Persia, from Gula Hek, the Summer Resort of the British Legation, June 18, 1892, Letter to Her Cousin Horace Marshall
. . . Is it not rather refreshing to the spirit to lie in a hammock strung between the plane trees of a Persian garden and read the poems of Hafiz—in the original mark you!—out of a book curiously bound in stamped leather which you have bought in the bazaars. That is how I spend my mornings here; a stream murmurs past me which Zoroastrian gardeners guide with long handled spades into tiny sluices leading into the flower beds all around. The dictionary which is also in my hammock is not perhaps so poetic as the other attributes—let us hide it under our muslin petticoats!

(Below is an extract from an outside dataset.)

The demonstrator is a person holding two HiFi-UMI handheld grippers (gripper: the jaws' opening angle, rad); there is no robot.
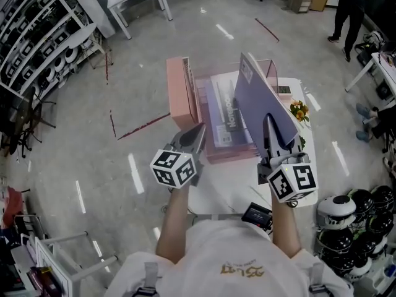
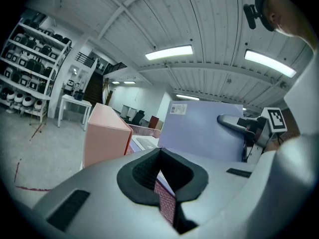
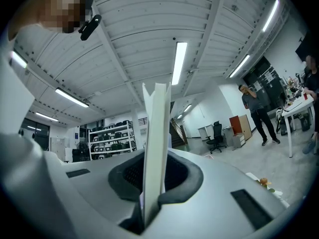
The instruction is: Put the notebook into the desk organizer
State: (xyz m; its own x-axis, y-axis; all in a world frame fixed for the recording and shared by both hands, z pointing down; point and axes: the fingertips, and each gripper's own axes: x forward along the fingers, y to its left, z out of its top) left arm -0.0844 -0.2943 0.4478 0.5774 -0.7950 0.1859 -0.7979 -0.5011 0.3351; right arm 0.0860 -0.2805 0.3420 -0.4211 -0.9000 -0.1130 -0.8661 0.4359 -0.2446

I learn Persian, not with great energy, one does nothing with energy here. My teacher is a delightful old person with bright eyes and a white turban who knows so little French (French is our medium) that he can neither translate the poets to me nor explain any grammatical difficulties. But we get on admirably nevertheless and spend much of our time in long philosophic discussions carried on by me in French and him in Persian. His point of view is very much that of an oriental Gibbon. . . .
London, February 14, 1896
My Pundit was extremely pleased with me, he kept congratulating me on my proficiency in the Arabic tongue! I think his other pupils must be awful duffers. It is quite extraordinarily interesting to read the Koran with him—and it is such a magnificent book!
London, February 24, 1896
My Pundit brought back my poems yesterday—he is really pleased with them. . . . Arabic flies along—I shall soon be able to read the Arabian Nights for fun.
Jerusalem, December 1899
I’d rather do this than be in London, it’s more worthwhile on the whole. I’m very sorry but one can’t do everything and I would rather well get hold of Arabic than anything in the world.